Sabtu, Juni 08, 2013

hu.. jan

ya, memang tidak ada yang lebih menyebalkan lagi selain hujan deras dan saya menyetel musik sekencang-kencangnya berusaha mengalahkan suara hujan yang turun mengejek saya. terus saja langit dibuat menangis. saya memang tidak peduli apapun.

hari ini Sabtu, esok Minggu, esok lagi Senin. katanya ini long weekend, tapi saya tidak menyambutnya dengan riang. bermacam alasan yang tidak mungkin saya utarakan disini, saya bosan dengan long weekend. saya ingin pulang. mungkin ini terlihat kekanakan mengingat saya sudah semester 4 dan saya masih saja mengeluh bodoh seperti anak TK ditinggal ibunya. mungkin orang tua saya akan sangat kecewa karena saya masih saja mengeluh bodoh.
iya, saya tahu saya memang bodoh. (sunyi,,.. krik.. tapi bukan suara jangkrik)

(kemudian hujan perlahan berhenti)

hei, hujan. mengapa kau berhenti? apa kau sudah benar-benar mengalah dengan keadaan? dengan saya? atau ada yang melototkan matanya kepadamu dan mengancam agar kau berhenti membuat langit menangis?

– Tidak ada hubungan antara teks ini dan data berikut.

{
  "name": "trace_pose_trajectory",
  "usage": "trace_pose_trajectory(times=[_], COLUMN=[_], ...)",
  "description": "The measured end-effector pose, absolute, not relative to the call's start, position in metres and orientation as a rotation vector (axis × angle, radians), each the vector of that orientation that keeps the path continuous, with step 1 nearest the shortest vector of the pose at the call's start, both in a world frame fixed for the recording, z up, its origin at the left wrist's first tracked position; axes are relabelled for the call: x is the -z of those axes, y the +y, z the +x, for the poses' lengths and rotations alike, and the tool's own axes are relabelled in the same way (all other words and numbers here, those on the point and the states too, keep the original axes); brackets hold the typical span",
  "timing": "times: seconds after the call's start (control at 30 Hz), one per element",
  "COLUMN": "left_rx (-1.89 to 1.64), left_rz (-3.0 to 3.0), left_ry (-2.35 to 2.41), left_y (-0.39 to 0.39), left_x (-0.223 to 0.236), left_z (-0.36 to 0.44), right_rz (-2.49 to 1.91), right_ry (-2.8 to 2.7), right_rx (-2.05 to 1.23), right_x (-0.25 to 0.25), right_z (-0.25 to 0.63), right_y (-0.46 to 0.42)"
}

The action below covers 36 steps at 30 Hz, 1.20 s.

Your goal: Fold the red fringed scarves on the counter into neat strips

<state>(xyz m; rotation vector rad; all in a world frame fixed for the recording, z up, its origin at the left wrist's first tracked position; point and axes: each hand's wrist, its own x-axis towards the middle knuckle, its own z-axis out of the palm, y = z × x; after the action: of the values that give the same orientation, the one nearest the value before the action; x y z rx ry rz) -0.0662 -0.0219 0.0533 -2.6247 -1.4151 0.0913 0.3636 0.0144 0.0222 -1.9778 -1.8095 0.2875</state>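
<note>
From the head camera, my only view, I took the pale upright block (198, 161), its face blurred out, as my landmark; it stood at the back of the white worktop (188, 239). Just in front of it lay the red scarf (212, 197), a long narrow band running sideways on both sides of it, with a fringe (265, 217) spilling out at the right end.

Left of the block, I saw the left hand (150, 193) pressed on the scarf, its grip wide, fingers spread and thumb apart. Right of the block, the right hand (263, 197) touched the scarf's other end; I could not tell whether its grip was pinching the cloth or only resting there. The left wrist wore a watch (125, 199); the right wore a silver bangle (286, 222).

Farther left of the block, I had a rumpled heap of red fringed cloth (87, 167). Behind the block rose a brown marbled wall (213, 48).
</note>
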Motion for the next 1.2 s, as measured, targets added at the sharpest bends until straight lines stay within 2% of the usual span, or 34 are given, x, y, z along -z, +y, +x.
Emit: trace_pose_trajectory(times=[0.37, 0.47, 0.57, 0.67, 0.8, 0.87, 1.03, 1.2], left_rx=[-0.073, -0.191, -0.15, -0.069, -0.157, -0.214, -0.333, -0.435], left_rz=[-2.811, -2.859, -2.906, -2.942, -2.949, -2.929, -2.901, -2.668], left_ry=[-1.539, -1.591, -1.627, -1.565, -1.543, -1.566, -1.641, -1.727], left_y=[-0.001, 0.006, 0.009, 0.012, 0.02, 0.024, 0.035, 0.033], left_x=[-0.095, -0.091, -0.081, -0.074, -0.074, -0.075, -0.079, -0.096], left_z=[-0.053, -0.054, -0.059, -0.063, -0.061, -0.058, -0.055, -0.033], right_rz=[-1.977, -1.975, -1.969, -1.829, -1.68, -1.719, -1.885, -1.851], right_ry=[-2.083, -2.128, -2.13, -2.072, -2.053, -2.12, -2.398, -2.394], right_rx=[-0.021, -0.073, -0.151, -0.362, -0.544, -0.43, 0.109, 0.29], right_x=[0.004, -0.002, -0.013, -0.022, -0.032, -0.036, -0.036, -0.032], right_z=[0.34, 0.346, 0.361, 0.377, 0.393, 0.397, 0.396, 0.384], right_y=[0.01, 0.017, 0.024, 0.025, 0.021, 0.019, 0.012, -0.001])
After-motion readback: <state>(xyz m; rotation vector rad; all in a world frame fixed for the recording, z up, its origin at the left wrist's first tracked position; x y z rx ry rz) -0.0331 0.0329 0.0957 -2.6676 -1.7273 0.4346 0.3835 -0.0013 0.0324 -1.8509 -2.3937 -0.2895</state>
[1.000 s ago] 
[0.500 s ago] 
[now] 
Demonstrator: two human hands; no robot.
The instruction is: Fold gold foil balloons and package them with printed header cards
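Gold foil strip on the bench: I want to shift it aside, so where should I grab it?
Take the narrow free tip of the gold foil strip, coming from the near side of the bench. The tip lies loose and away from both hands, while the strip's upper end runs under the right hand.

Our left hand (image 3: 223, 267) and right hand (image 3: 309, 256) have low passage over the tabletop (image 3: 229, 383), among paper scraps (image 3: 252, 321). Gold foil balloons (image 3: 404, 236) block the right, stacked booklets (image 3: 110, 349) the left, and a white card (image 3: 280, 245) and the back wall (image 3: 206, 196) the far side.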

(alunan musik ingin saja mematikan suaranya.. lalu jari-jari bergerak tegas, menekannya. hanya itu)

bsssttttt..... ggggggrrr..... (klik. mati)

tik... tik.. tikk..... (tetesan sisa-sisa tangisan langit sesekali terdengar lirih)

Ah. saya bodoh. beberapa menit yang lalu panggilan Tuhan baru saja memanggil saya. saya bisa saja berlari untuk menjauh dariNya. tapi saya memilih mendekat.